Brief >> Go to the line holding "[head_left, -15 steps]" in the data below and repeat it exactly, then each line after it up to and including the one holding "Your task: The". Omit pictures.

Available data >>
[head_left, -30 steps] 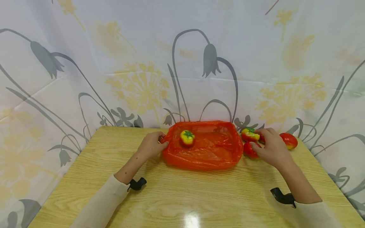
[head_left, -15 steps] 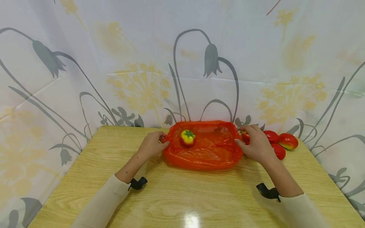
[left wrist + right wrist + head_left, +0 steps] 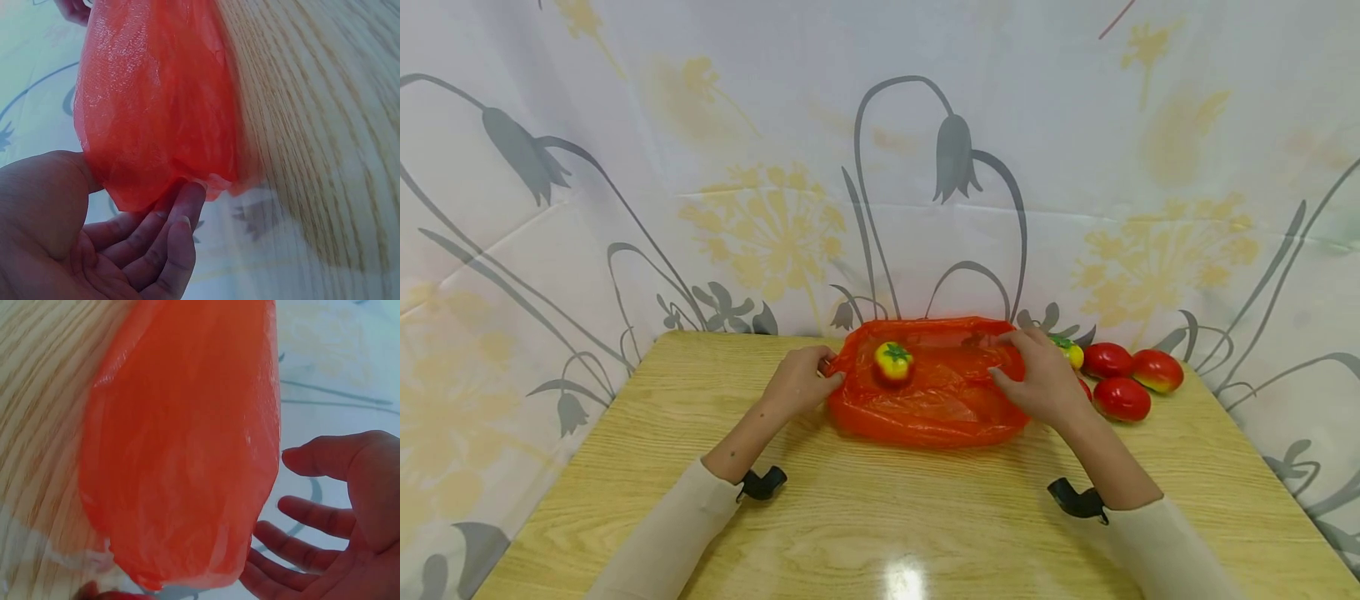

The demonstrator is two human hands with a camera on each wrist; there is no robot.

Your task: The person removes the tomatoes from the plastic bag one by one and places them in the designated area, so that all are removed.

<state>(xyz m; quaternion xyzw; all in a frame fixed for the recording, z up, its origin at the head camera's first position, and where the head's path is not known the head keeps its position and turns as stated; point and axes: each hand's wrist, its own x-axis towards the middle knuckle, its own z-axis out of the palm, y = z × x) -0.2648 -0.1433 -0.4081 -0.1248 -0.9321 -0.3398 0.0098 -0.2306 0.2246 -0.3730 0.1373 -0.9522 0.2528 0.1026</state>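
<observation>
A thin red plastic bag point(image 3: 925, 429) lies spread with its mouth upward in the middle of the table. One red-and-yellow fruit with a green leafy top point(image 3: 893, 364) sits inside it, left of centre. My left hand point(image 3: 796, 382) pinches the bag's left rim between thumb and fingers; in the left wrist view the red film passes between them. Over the bag's right end is my right hand point(image 3: 1041, 379), thumb and fingers spread apart. Nothing shows between its fingers in the right wrist view, where the bag's side point(image 3: 187, 456) is close by.
Right of the bag lie several red fruits point(image 3: 1122, 399) and a yellow-and-green-topped one point(image 3: 1070, 352), partly behind my right hand. The wood-grain table point(image 3: 850, 517) meets a flower-printed cloth point(image 3: 775, 125) at the back.
My right hand has moved left from the fruits to over the bag's right end, bringing more of the fruits into view. My left hand stays on the left rim.
</observation>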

Result >>
[head_left, -15 steps] 
[left wrist + right wrist + head_left, +0 steps] 

The demonstrator is two human hands with a camera on each wrist; there is no robot.

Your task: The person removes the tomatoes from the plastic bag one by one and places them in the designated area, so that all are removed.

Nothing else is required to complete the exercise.